EXERCISE PROMPT:
Reproduce all the entries precisely.

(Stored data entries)
--- START ---

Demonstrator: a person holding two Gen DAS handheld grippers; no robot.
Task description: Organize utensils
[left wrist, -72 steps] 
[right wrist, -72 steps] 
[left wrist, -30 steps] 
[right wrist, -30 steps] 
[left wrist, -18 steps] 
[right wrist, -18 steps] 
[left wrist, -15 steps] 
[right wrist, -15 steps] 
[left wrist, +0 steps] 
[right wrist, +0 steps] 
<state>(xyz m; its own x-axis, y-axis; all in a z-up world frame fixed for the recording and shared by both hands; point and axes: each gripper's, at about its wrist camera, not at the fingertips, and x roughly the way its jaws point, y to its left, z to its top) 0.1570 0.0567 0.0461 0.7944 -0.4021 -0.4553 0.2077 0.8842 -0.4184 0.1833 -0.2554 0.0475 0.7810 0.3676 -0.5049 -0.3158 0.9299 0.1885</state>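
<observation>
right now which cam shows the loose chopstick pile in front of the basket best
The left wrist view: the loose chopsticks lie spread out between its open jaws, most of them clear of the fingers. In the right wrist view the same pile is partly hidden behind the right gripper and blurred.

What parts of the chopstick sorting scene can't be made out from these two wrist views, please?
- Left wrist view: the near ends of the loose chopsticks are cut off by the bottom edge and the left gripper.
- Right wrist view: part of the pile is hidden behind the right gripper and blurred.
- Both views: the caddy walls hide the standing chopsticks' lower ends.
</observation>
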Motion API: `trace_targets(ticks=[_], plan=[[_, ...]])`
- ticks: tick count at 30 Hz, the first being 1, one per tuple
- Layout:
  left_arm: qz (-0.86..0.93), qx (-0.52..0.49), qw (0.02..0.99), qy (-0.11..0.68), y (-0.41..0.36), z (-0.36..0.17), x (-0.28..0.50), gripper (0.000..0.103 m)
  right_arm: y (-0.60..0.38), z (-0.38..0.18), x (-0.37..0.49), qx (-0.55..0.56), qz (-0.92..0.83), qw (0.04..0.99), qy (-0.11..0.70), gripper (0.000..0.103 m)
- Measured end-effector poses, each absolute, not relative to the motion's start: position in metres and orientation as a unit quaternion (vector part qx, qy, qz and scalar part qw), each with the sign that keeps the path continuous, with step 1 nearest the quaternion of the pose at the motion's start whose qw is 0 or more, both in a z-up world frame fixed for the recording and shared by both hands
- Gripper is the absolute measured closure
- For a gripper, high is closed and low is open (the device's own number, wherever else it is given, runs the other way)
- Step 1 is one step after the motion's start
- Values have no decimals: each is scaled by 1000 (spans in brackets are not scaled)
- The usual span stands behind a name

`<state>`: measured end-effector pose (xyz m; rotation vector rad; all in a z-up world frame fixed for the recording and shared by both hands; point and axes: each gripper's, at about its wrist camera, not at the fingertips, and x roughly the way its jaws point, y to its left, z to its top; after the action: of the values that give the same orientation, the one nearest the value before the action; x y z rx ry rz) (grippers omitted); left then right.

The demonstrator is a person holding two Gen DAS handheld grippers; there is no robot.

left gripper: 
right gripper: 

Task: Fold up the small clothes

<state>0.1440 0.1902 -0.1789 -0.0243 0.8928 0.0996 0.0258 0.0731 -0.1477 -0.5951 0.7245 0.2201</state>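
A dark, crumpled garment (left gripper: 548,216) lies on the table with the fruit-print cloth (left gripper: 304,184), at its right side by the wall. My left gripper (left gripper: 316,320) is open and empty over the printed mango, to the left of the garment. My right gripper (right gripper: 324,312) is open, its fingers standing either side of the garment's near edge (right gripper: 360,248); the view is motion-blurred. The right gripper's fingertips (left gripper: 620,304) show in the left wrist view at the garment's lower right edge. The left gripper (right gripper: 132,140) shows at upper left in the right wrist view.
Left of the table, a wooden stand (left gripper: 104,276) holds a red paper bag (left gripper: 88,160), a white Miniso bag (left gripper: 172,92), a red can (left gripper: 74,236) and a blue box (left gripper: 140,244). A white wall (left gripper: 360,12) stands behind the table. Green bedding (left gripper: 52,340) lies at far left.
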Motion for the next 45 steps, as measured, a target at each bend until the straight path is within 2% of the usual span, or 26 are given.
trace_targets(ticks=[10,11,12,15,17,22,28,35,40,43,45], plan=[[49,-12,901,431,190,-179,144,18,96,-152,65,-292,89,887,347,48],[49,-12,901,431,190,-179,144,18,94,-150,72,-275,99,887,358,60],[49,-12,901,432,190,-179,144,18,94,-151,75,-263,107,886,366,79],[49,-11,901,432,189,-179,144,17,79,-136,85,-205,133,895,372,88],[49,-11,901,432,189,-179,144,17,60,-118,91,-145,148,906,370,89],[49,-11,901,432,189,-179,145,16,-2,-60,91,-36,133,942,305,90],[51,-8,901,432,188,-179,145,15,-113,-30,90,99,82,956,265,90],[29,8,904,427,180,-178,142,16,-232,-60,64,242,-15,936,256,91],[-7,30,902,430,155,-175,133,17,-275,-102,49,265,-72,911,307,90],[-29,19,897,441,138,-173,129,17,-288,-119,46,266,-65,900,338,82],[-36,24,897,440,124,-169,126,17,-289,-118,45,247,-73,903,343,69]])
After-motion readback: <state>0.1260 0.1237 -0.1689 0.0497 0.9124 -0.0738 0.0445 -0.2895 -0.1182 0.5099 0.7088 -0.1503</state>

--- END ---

WRITTEN REPLY:
Demonstrator: a person holding two Gen DAS handheld grippers; no robot.
Task description: Organize utensils
[left wrist, -72 steps] 
[right wrist, -72 steps] 
[left wrist, -30 steps] 
[right wrist, -30 steps] 
[left wrist, -18 steps] 
[right wrist, -18 steps] 
[left wrist, -15 steps] 
[right wrist, -15 steps] 
[left wrist, +0 steps] 
[right wrist, +0 steps] 
<state>(xyz m; its own x-axis, y-axis; all in a z-up world frame fixed for the recording and shared by both hands; point and axes: each gripper's, at about its wrist camera, not at the fingertips, and x roughly the way its jaws point, y to its left, z to its top) 0.1570 0.0567 0.0461 0.7944 -0.4021 -0.4553 0.2077 0.8842 -0.4184 0.1833 -0.2554 0.0475 0.7810 0.3676 -0.5049 -0.3158 0.9299 0.1885</state>
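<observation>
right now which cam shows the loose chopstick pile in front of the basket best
The left wrist view: the loose chopsticks lie spread out between its open jaws, most of them clear of the fingers. In the right wrist view the same pile is partly hidden behind the right gripper and blurred.

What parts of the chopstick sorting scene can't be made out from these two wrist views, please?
- Left wrist view: the near ends of the loose chopsticks are cut off by the bottom edge and the left gripper.
- Right wrist view: part of the pile is hidden behind the right gripper and blurred.
- Both views: the caddy walls hide the standing chopsticks' lower ends.
</observation>
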Motion API: `trace_targets(ticks=[_], plan=[[_, ...]])`
- ticks: tick count at 30 Hz, the first being 1, one per tuple
- Layout:
  left_arm: qz (-0.86..0.93), qx (-0.52..0.49), qw (0.02..0.99), qy (-0.11..0.68), y (-0.41..0.36), z (-0.36..0.17), x (-0.28..0.50), gripper (0.000..0.103 m)
  right_arm: y (-0.60..0.38), z (-0.38..0.18), x (-0.37..0.49), qx (-0.55..0.56), qz (-0.92..0.83), qw (0.04..0.99), qy (-0.11..0.70), gripper (0.000..0.103 m)
- Measured end-effector poses, each absolute, not relative to the motion's start: position in metres and orientation as a unit quaternion (vector part qx, qy, qz and scalar part qw), each with the sign that keeps the path continuous, with step 1 nearest the quaternion of the pose at the motion's start whose qw is 0 or more, both in a z-up world frame fixed for the recording and shared by both hands
- Gripper is the absolute measured closure
- For a gripper, high is closed and low is open (the device's own number, wherever else it is given, runs the other way)
- Step 1 is one step after the motion's start
- Values have no decimals: each is scaled by 1000 (spans in brackets are not scaled)
- The usual span stands behind a name

`<state>`: measured end-effector pose (xyz m; rotation vector rad; all in a z-up world frame fixed for the recording and shared by both hands; point and axes: each gripper's, at about its wrist camera, not at the fingertips, and x roughly the way its jaws point, y to its left, z to its top; after the action: of the values that give the same orientation, the one nearest the value before the action; x y z rx ry rz) (grippers omitted); left then right.

The demonstrator is a person holding two Gen DAS handheld grippers; there is no robot.

left gripper: 
right gripper: 

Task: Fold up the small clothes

<state>0.1440 0.1902 -0.1789 -0.0243 0.8928 0.0996 0.0258 0.0731 -0.1477 -0.5951 0.7245 0.2201</state>
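A dark, crumpled garment (left gripper: 548,216) lies on the table with the fruit-print cloth (left gripper: 304,184), at its right side by the wall. My left gripper (left gripper: 316,320) is open and empty over the printed mango, to the left of the garment. My right gripper (right gripper: 324,312) is open, its fingers standing either side of the garment's near edge (right gripper: 360,248); the view is motion-blurred. The right gripper's fingertips (left gripper: 620,304) show in the left wrist view at the garment's lower right edge. The left gripper (right gripper: 132,140) shows at upper left in the right wrist view.
Left of the table, a wooden stand (left gripper: 104,276) holds a red paper bag (left gripper: 88,160), a white Miniso bag (left gripper: 172,92), a red can (left gripper: 74,236) and a blue box (left gripper: 140,244). A white wall (left gripper: 360,12) stands behind the table. Green bedding (left gripper: 52,340) lies at far left.
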Motion for the next 45 steps, as measured, a target at each bend until the straight path is within 2% of the usual span, or 26 are given.
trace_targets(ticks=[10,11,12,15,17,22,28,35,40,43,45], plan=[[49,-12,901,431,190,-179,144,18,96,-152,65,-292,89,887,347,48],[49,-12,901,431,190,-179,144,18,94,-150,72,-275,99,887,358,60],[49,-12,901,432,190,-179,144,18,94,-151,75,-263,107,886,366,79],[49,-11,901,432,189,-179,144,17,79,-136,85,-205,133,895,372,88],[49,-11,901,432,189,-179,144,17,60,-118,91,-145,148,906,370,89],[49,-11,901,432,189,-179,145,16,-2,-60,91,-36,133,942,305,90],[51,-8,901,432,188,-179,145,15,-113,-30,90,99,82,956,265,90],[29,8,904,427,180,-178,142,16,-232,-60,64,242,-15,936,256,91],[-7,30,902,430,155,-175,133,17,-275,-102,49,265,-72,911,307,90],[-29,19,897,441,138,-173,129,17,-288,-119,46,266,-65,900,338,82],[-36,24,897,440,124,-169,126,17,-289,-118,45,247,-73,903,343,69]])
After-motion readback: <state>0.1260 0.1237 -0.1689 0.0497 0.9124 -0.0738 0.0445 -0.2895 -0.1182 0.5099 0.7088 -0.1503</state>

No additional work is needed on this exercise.